Teach Azure to Speak with Azure Cognitive Services Text to Speech Services

Nov 24, 2020 • 11 Minute Read

Introduction

Modern user interfaces do not stop at the keyboard and mouse. Today we can interact with apps using vision, gestures, and even speech. It doesn't make much sense to talk to a computer, unless it can talk back. This is referred to as text to speech. If this sounds like a hard problem to solve, it is. However, Microsoft Azure offers the Speech service to help teach computers to speak. This guide will discuss getting started with the Microsoft Azure Speech service using the C# programming language. Keep in mind that Azure Cognitive Services support SDKs for many languages including C#, Java, Python, and JavaScript, and there is even a REST API that you can call from any language.

Setup

As with all Azure Cognitive Services, before you begin, provision an instance of the Speech service in the Azure Portal. The Speech service does much more than text to speech. It can also invert the concept and transcribe audio files. The same Speech service is used for both.

Create a new Speech service instance, choose an Azure subscription and data center location, and choose or create a new resource group. For the pricing tier, the free F0 option will suffice for experimentation.

The free tier will allow you to process five million characters per month. There is also the option to generate speech using neural voices that sound more like human voices but are more computationally intensive. The free quota for neural voices is therefore lower, just 500 thousand characters per month. We'll see the difference between standard and neural voices later in the guide. For more details on the quotas and pricing of the free and paid tiers, see the Azure Speech service documentation.

After the instance is provisioned, you'll see the API keys and endpoint you'll use to access the service in the Keys and Endpoint menu on the left.

Getting the SDK Ready

The SDK is distributed as a NuGet package. Add Microsoft.CognitiveServices.Speech to a C# project to install the SDK using the dotnet tool at the command line:

      dotnet add package Microsoft.CognitiveServices.Speech --version 1.14.0

The most current version, when this guide was created, was 1.14.0.

To authenticate with the SDK, you'll need to create an instance of SpeechConfig found in the Microsoft.CognitiveServices.Speech namespace.

      using Microsoft.CognitiveServices.Speech;

Use the endpoint and one of the API keys from the Azure portal to create a new instance with the static FromEndpoint method:

      var speechConfig = SpeechConfig.FromEndpoint("{endpoint}", "{apikey}");

You'll also need an AudioConfig instance from the Microsoft.CognitiveServices.Speech.Audio namespace.

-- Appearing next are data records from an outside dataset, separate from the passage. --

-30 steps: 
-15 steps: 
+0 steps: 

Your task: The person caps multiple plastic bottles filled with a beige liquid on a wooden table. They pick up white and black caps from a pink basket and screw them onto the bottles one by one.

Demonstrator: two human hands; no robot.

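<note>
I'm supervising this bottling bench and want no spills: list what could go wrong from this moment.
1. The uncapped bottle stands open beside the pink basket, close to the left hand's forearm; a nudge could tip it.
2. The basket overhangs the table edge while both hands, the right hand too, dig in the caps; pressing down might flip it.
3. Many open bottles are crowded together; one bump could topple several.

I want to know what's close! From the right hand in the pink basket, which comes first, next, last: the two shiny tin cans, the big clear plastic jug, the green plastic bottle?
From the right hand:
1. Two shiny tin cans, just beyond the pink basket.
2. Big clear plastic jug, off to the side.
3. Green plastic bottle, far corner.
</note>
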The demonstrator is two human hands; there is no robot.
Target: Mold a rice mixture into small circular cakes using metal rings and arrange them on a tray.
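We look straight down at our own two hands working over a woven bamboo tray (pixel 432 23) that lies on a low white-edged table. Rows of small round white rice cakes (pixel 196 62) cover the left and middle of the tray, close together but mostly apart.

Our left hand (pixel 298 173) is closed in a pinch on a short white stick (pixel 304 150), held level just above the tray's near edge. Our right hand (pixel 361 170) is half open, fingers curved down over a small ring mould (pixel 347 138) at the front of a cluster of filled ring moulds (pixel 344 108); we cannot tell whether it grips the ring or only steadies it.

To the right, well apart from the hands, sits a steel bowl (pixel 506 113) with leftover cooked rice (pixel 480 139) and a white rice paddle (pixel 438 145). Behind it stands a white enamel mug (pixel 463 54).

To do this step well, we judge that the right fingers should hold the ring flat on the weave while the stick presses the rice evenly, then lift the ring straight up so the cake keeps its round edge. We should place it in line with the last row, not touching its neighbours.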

      using Microsoft.CognitiveServices.Speech.Audio;

// ...

var audioConfig = AudioConfig.FromWavFileOutput("demo.wav");

There are several ways to create an AudioConfig including a stream or directly to speaker. For this demo, the easiest will be to create a .wav file. The FromWavFileOutput method accepts the path to the generated .wav file.

To generate the speech file, create a SpeechSynthesizer from the SpeechConfig and AudioConfig:

      var speechSynthesizer = new SpeechSynthesizer(speechConfig, audioConfig);

Finally, call the SpeakTextAsync method on the SpeechSynthesizer and provide a string that will be used to generate a .wav file. This method needs to be awaited.

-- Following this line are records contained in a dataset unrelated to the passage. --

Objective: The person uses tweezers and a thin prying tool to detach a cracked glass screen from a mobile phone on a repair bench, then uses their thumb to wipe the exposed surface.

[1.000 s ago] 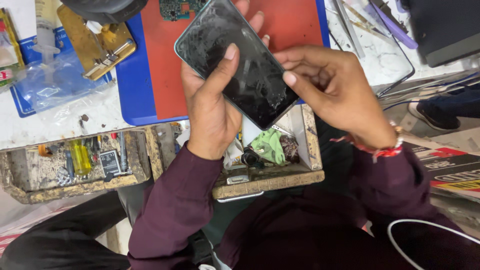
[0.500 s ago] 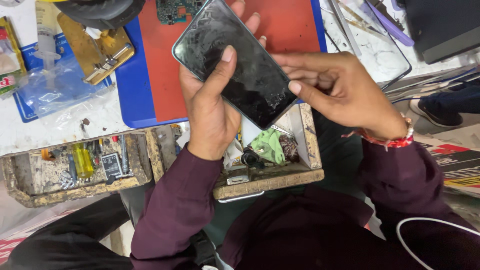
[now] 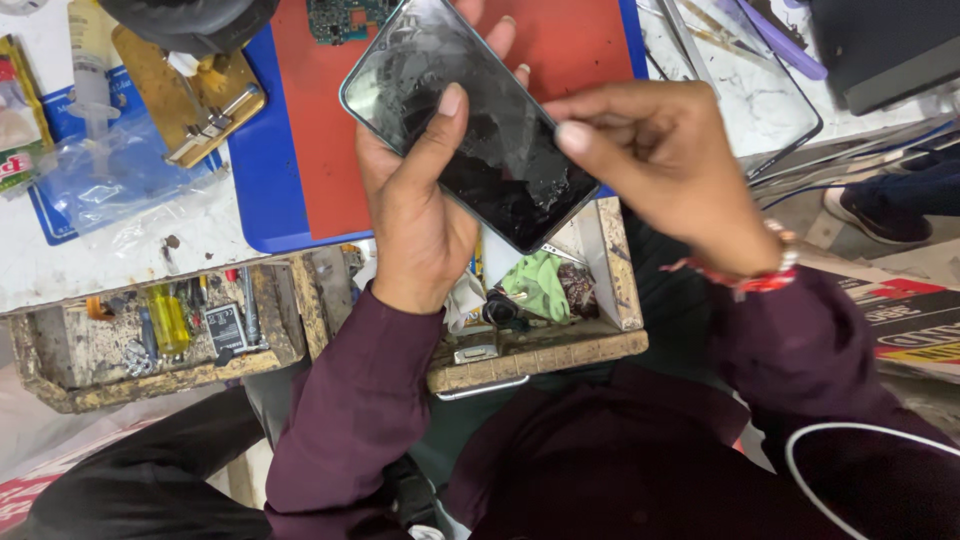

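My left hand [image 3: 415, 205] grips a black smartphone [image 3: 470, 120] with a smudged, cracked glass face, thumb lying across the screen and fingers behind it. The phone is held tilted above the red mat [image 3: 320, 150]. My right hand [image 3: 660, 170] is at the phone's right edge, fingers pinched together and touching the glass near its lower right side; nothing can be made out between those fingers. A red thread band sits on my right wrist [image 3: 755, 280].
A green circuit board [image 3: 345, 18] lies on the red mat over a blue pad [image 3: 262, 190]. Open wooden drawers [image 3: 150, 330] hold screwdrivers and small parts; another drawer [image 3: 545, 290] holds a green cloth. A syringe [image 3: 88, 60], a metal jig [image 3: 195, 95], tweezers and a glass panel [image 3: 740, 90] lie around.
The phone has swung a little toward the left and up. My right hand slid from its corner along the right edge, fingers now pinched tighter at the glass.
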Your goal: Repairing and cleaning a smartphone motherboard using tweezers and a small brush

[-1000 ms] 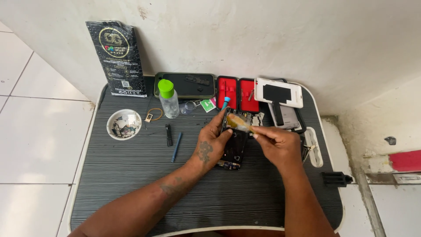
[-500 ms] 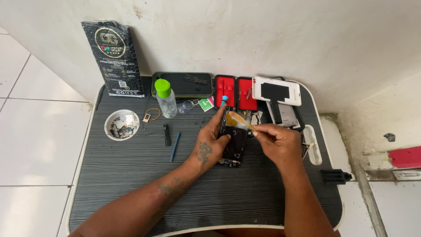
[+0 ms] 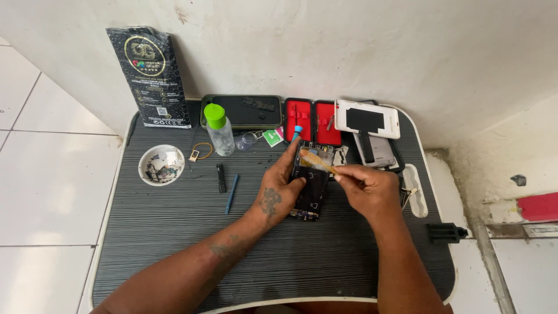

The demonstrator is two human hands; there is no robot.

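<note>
Evidently, my left hand [image 3: 278, 195] gripped the opened phone [image 3: 311, 183] steady while my right hand [image 3: 366, 189] pinched a brush [image 3: 317, 160], bristles angled onto its upper end.

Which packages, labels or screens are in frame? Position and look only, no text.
Black pouch: far left, leaning on wall; tall, glossy, gold round emblem, white label patch low down.
Green sachet: small, green and white, flat beside the bottle.
Dark phone: at the wall, lying flat, green-edged, screen off.
White phone: far right, white frame, black panel.
Opened phone: centre, under left hand and right hand.
</note>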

      await speechSynthesizer.SpeakTextAsync("Peter Piper picked a peck of pickled peppers.");
    

You can listen to the generated .wav file on GitHub.

Customizing the Voice

By default, the SpeechConfig uses a voice with a name en-US-JessaRUS. This is a female voice. To get a male voice, set the SpeechSynthesisVoiceName property of the SpeechConfig to en-US-GuyRUS.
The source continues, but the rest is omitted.